ASSIGNMENT :: The result must match the data exactly, line for line.

STORED DATA ::
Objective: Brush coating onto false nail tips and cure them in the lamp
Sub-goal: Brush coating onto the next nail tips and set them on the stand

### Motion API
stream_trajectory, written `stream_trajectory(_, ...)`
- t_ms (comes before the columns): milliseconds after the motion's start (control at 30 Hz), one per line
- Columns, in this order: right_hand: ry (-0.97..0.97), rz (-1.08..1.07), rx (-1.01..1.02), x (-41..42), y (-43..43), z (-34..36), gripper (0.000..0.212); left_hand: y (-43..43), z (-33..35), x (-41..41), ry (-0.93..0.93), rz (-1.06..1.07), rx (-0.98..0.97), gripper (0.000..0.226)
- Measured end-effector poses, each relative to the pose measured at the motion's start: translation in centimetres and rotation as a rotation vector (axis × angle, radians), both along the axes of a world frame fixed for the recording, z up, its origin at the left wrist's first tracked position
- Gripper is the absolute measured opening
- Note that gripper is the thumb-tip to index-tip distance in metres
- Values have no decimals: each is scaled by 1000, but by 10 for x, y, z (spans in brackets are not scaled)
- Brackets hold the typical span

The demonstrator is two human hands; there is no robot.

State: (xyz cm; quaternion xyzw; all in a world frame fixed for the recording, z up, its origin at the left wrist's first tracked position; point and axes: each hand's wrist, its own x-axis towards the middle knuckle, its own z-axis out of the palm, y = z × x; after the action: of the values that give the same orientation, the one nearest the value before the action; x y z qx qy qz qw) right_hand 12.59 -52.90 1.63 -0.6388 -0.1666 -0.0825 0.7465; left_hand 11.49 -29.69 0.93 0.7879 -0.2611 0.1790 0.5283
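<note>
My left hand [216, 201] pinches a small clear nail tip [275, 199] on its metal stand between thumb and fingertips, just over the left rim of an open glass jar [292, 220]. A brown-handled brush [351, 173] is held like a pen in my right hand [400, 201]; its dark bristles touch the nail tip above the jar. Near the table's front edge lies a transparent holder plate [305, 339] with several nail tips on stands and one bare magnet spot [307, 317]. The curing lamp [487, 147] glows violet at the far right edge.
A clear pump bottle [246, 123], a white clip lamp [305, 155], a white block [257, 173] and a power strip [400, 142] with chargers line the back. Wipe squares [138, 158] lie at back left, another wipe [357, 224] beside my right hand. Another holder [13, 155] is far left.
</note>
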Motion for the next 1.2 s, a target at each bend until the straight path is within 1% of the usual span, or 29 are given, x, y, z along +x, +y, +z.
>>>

ANSWER FOR THIS EXERCISE ::
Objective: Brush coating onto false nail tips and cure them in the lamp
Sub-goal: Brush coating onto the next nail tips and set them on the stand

### Motion API
stream_trajectory, written `stream_trajectory(_, ...)`
- t_ms (comes before the columns): milliseconds after the motion's start (control at 30 Hz), one per line
- Columns, in this order: right_hand: ry (-0.97..0.97), rz (-1.08..1.07), rx (-1.01..1.02), x (-41..42), y (-43..43), z (-34..36), gripper (0.000..0.212); left_hand: y (-43..43), z (-33..35), x (-41..41), ry (-0.93..0.93), rz (-1.06..1.07), rx (-0.98..0.97), gripper (0.000..0.226)
- Measured end-effector poses, each relative to the pose measured at the motion's start: translation in centimetres and rotation as a rotation vector (axis × angle, radians), both along the axes of a world frame fixed for the recording, z up, its origin at the left wrist's first tracked position
- Gripper is the absolute measured opening
- Note that gripper is the thumb-tip to index-tip distance in metres
- Values have no decimals: each is scaled by 1000, but by 10 for x, y, z (spans in brackets are not scaled)
- Brackets hold the typical span

The demonstrator is two human hands; there is no robot.

State: (xyz cm; quaternion xyzw; all in a world frame fixed for the recording, z up, its origin at the left wrist's first tracked position; point and axes: each hand's wrist, its own x-axis towards the middle knuckle, its own z-axis out of the palm, y = z × x; after the action: of the values that give the same orientation, the one nearest the value before the action; x y z qx qy qz qw) right_hand 12.59 -52.90 1.63 -0.6388 -0.1666 -0.0825 0.7465; left_hand 11.49 -29.69 0.93 0.7879 -0.2611 0.1790 0.5283
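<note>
My left hand [216, 201] pinches a small clear nail tip [275, 199] on its metal stand between thumb and fingertips, just over the left rim of an open glass jar [292, 220]. A brown-handled brush [351, 173] is held like a pen in my right hand [400, 201]; its dark bristles touch the nail tip above the jar. Near the table's front edge lies a transparent holder plate [305, 339] with several nail tips on stands and one bare magnet spot [307, 317]. The curing lamp [487, 147] glows violet at the far right edge.
A clear pump bottle [246, 123], a white clip lamp [305, 155], a white block [257, 173] and a power strip [400, 142] with chargers line the back. Wipe squares [138, 158] lie at back left, another wipe [357, 224] beside my right hand. Another holder [13, 155] is far left.
</note>
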Motion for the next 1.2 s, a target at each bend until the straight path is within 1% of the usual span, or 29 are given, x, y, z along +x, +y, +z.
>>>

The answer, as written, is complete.